Ali Hikmet Eren ve Levent Karataş 1990 yılında kaybettiğimiz Cemal Süreya’nın 18. ölüm yıl dönümünde Aksisanat Portal’a görüşlerini belirttiler. Şair Ali Hikmet Eren Sözlerine ‘’ Olmasa da olur muydu? ‘’ diyerek başladı ve şöyle devam etti: ‘’ Cemal Süreya şiiri konusunda ön yargılıyımdır, her fırsatta da söylerim bunu. Şiirinde ‘eril’ bir dil olmasına rağmen, aynı zamanda da bir üst dil, ironi ve zeka olması, benim onun şiiri için çekimser kalmama da neden olmuştur.
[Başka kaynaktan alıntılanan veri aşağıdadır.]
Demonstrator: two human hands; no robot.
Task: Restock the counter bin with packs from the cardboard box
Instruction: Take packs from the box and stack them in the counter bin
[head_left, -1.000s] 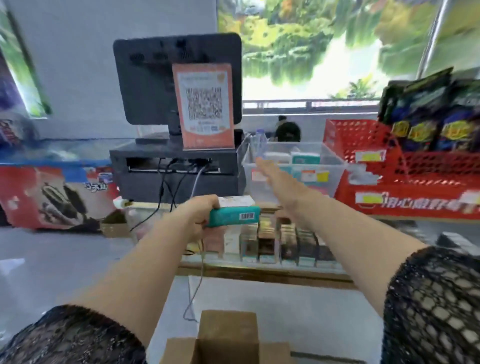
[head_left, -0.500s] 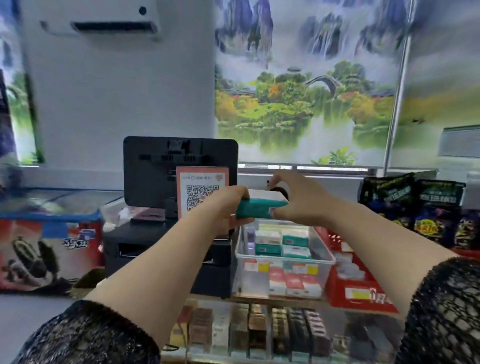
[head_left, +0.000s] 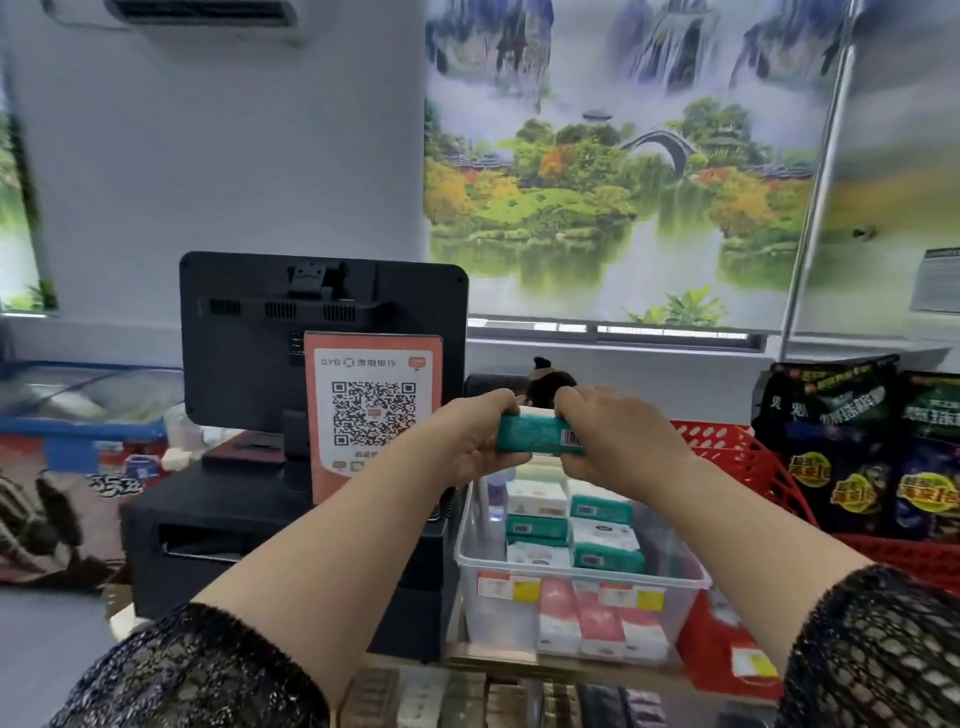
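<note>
Both my hands grip one green pack (head_left: 537, 442) above the far end of the clear bin (head_left: 680, 574): my left hand (head_left: 470, 444) closed around its left end, my right hand (head_left: 615, 434) closed over its right end by the barcode. Inside the bin, green and white packs (head_left: 574, 530) lie stacked toward its far wall. A red basket (head_left: 748, 467) stands just beside the bin's right wall.

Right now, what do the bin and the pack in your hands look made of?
Bin: clear, glossy rigid plastic, since the packs inside show through its walls. Pack: teal, probably a soft plastic film wrap; it has a slight sheen and a printed barcode, though blur leaves that open. Left hand and right hand both grip it.
</note>
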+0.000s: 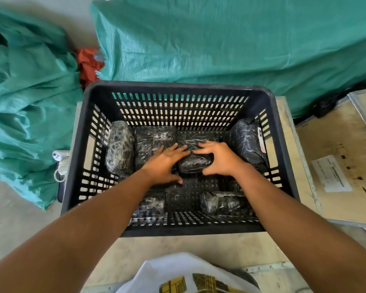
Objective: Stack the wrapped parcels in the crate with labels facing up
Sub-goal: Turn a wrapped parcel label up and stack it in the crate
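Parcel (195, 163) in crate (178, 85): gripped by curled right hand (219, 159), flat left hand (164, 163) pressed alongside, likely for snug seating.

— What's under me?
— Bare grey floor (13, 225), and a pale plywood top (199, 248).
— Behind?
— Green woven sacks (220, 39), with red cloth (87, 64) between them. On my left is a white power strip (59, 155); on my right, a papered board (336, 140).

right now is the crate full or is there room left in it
Not full. The crate holds a few wrapped parcels, bare slotted floor shows between them, and the walls rise well above.
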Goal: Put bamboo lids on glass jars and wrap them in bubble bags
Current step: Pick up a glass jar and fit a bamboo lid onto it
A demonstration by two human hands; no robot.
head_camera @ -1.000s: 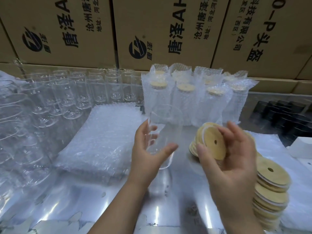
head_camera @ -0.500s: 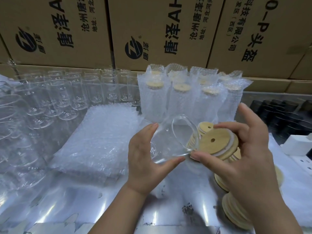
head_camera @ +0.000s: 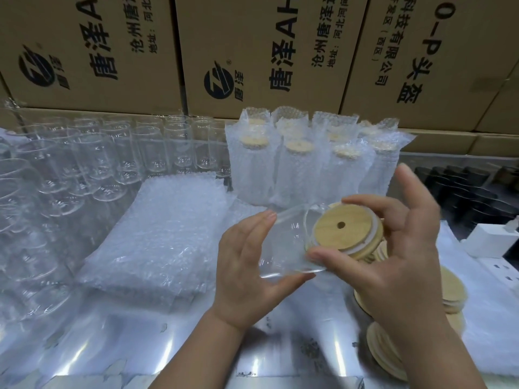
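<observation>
– What is the left hand (head_camera: 247,273) doing?
– It is gripping the glass jar (head_camera: 283,248), tilted sideways above the middle of the table (head_camera: 112,346), thumb under, fingers curling over.
– And the right hand (head_camera: 398,262)?
– It is pinching a bamboo lid (head_camera: 346,230) between thumb and fingers, at the jar's mouth.
– The bubble bags (head_camera: 157,240)?
– Lying stacked towards the left edge.

Pale tan bamboo lid (head_camera: 345,230), clear glass jar (head_camera: 283,242), brown black-printed cartons (head_camera: 261,51)
</observation>
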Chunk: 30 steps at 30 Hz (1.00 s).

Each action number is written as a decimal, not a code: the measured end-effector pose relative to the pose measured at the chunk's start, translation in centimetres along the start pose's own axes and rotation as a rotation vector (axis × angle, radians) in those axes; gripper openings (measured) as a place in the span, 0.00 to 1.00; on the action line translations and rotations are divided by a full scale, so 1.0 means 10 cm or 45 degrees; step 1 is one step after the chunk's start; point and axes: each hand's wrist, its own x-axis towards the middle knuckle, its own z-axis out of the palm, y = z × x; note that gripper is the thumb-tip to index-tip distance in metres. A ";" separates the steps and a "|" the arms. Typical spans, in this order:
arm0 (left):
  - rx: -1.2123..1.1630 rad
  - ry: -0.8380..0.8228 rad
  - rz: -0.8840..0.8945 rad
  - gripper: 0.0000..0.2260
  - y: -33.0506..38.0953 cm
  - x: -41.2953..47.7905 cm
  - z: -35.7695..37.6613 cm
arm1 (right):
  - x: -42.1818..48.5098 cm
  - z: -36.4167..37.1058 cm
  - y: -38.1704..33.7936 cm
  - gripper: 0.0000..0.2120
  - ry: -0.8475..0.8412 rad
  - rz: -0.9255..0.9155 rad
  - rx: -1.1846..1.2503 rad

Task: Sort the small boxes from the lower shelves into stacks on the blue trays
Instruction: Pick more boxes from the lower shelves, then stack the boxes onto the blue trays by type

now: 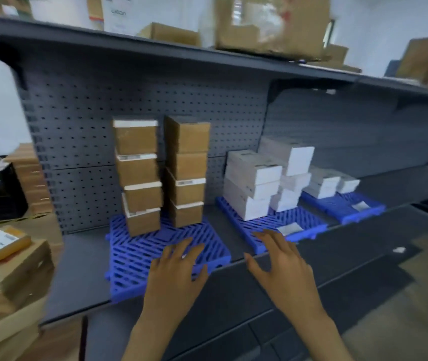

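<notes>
The left hand (176,272) is open, with its fingers spread. It holds nothing. It is over the front of the left tray (134,254). I cannot tell if it touches the tray.

The right hand (283,264) is open too, with fingers spread wide and nothing in it. It is over the front edge of the shelf (77,269). Its fingertips are near the front corner of the middle tray (299,222).

Three blue trays sit side by side on the shelf. They have slots all over them.

The left tray holds brown boxes in two tall stacks at the back. The left stack (140,175) is four boxes high and leans a bit. The right stack (187,170) is also four high. The two stacks stand just beside each other.

The middle tray holds white boxes (254,183) in an untidy pile, some big and some small. A small white paper (289,227) lies at the front of this tray.

The right tray (348,209) holds a few low boxes (325,185), also white, at the back.

Behind the trays is a grey wall (77,121) full of little holes. More cardboard boxes (7,269) are piled at the left, off the shelf.
</notes>
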 end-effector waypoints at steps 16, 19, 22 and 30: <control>-0.079 -0.262 0.320 0.21 3.00 -0.06 1.48 | -1.40 -0.57 3.01 0.23 -0.218 0.419 -0.051; -0.082 -0.302 0.392 0.21 3.38 0.01 1.77 | -1.53 -0.60 3.42 0.23 -0.261 0.501 -0.081; -0.107 -0.332 0.452 0.20 3.77 0.13 2.07 | -1.57 -0.60 3.81 0.22 -0.252 0.600 -0.086; -0.161 -0.358 0.564 0.19 4.77 0.74 3.09 | -1.30 -0.55 5.04 0.22 -0.293 0.729 -0.110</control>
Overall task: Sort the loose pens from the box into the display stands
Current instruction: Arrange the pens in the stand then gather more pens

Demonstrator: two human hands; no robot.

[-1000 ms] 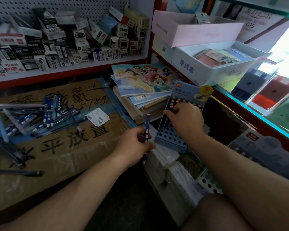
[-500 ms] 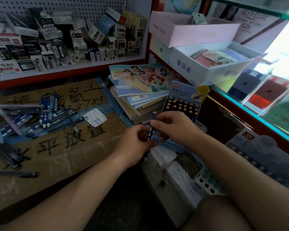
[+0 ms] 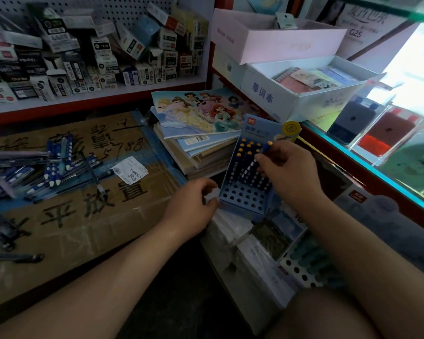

Cemal Süreya’yı, İkinci Yeni’den ayrı düşünemediğim gibi, birlikte de düşünemiyorum bu yüzden. Onun yazdığı şiir bana hep Garip şiirinin, Orhan Veli’den sonra, onun şiirinin kendi birikimini kullanan “başka” bir devamı gibi gelir. İlhan Berk’in hece vezniyle, Ece Ayhan’ın dörtlüklerle ilk şiirlerini yazmaya başladıklarını, -ki kendi dönemlerinin çok da gerisinden başlamışlardır- ve şiir serüvenlerinin nasıl evrilip kendi üst dillerini oluşturduklarını, Edip Cansever’deki kuralsızlığı, anlam derinliğini ve kurguyu, Turgut Uyar’ın şiiri adına zamanla büyüttüğü anlam denizini, Eloğlu’nun dil ve Ülkü Tamer’in anlam serüvenini düşündüğümüzde, Süreya’nın ilk şiir kitabından bu yana yerleştirdiği biçem ve izleği, özellikle de dili çok da geliştiremediğini,başladığı “mucizevi” yerden birbirine benzeyen yeni örneklemlerle şiir yazmaya devam ettiğini ama zekasıyla, ironiyi keşfiyle ve “tembel” bile olsa, zor bir şiirle kendini var etmeyi başardığını söyleyebilirim. ‘’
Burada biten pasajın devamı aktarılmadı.